Ordosiodon Temporal range: Early Triassic

Scientific classification
- Kingdom: Animalia
- Phylum: Chordata
- Clade: Synapsida
- Clade: Therapsida
- Clade: †Therocephalia
- Superfamily: †Baurioidea
- Genus: †Ordosiodon Young, 1961
- Species: †O. lincheyuensis Young, 1961 (type); †O. youngi (Hou, 1979 [originally Ordosia youngi]);

= Ordosiodon =

Genus of therapsids from the Early Triassic of China

Ordosiodon is an extinct genus of therocephalian therapsids from the Early Triassic of China. It includes two species, O. lincheyuensis and O. youngi.
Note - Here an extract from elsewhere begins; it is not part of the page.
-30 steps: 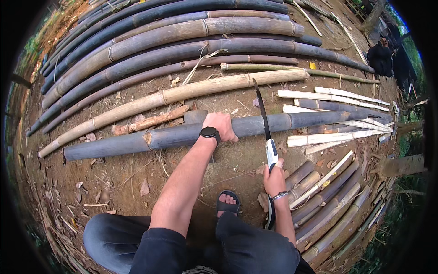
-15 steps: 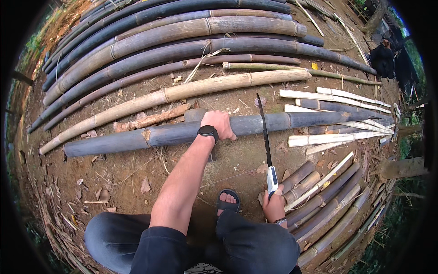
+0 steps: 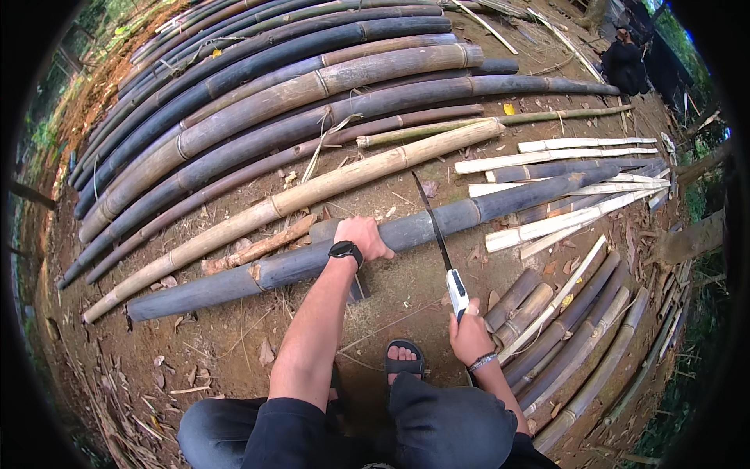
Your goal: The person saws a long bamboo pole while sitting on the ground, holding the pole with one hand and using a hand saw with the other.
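Clamping down from above, the left hand point(image 3: 361, 236) has its grip wrapped over the dark bamboo pole point(image 3: 410, 228), thumb along the near side, fingertips out of sight beyond the curve, a black wristwatch point(image 3: 344, 250) just behind; and on the other side the right hand point(image 3: 471, 334) has its grip folded round the pale-handled saw point(image 3: 455, 286), whose dark blade point(image 3: 437, 234) slants right across the pole; whether the teeth have bitten in, you cannot tell from up here! Now the danger: that blade sits just to the right of the left thumb, so a skip on the smooth, round wall could send it sideways into the knuckles, and a shallow groove would be the likely cause; the pole could roll, too, if the left grip slackened, for it seems to bear on a short dark piece point(image 3: 324, 229) showing at its far side; and out right it lies over loose split strips point(image 3: 539, 227), which might shift, let it sag and make the blade bind; so where is the pole against each grip? Directly beneath the left one, touching the palm, running out to both sides; ahead of the right one and apart from it, the blade alone bridging the gap; the sandalled foot point(image 3: 404, 361) is planted on the dirt, nearer the body than the pole.
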Demonstrator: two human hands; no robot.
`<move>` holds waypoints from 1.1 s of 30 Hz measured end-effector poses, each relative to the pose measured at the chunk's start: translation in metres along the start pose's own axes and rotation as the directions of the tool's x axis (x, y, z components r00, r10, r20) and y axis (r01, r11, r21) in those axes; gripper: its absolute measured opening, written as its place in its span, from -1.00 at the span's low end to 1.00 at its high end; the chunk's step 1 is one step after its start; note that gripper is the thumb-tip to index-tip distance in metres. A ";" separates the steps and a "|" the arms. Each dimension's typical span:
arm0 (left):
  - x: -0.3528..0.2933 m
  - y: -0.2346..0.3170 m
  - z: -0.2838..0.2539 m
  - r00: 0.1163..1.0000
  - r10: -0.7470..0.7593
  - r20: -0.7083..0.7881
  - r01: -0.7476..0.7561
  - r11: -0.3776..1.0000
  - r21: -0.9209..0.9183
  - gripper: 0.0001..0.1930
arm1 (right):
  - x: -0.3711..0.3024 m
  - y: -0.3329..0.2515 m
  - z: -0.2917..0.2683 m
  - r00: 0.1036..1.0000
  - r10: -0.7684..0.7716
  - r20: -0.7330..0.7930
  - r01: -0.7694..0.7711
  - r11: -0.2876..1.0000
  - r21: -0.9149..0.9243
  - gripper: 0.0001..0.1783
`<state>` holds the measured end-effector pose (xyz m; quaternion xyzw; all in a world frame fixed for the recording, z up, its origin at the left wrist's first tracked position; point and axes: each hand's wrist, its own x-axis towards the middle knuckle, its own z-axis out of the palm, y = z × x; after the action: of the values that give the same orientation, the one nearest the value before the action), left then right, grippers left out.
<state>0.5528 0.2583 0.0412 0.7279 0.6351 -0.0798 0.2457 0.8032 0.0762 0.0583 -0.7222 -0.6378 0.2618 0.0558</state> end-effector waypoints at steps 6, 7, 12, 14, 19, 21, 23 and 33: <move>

O. lincheyuensis, the type species, was named by Chinese paleontologist C. C. Young (Yang Zhongjian) in 1961 on the basis of a partial lower jaw. The jaw was discovered by a petroleum survey team in October 1958 from the Lower Ermaying Formation in Shanxi Province, which dates back to the Olenekian stage. Young named the genus after the Ordos Desert, the region where the jaw was found. Ordosiodon was originally identified as a type of diademodontid by Young (diademodontids are herbivorous cynodonts that are much more closely related to mammals than are therocephalians). Young noted several unusual features of Ordosiodon that set it apart from diademodontids, including the lack of a diastema or gap in the teeth, the lack of molar-like sectorial teeth at the back of the jaw, conical caniniform teeth, and relatively small postcaniniform teeth. Ordosiodon was later identified as a juvenile diademodontid to account for these differences.

In 1979 a partial skull and skeleton was found from the same area as O. lincheyuensis and named Ordosia youngi in honor of Young. O. youngi was identified as a therocephalian and placed in the family Ordosiidae. Distinguishing characteristics of O. youngi include an elongated secondary palate on the underside of the skull, a short snout, and a temporal (cheek) region that is wider than the back of the skull. The postcaniniform teeth increase in size farther back in the jaws.

In 1981 the jaw of Ordosiodon was recognized as that of a therocephalian similar to Ordosia youngi. Ordosia became a synonym of Ordosiodon and Ordosia youngi was reclassified as Ordosiodon youngi. The names Ordosia and Ordosiidae are now occupied by a genus and family of Cambrian trilobites.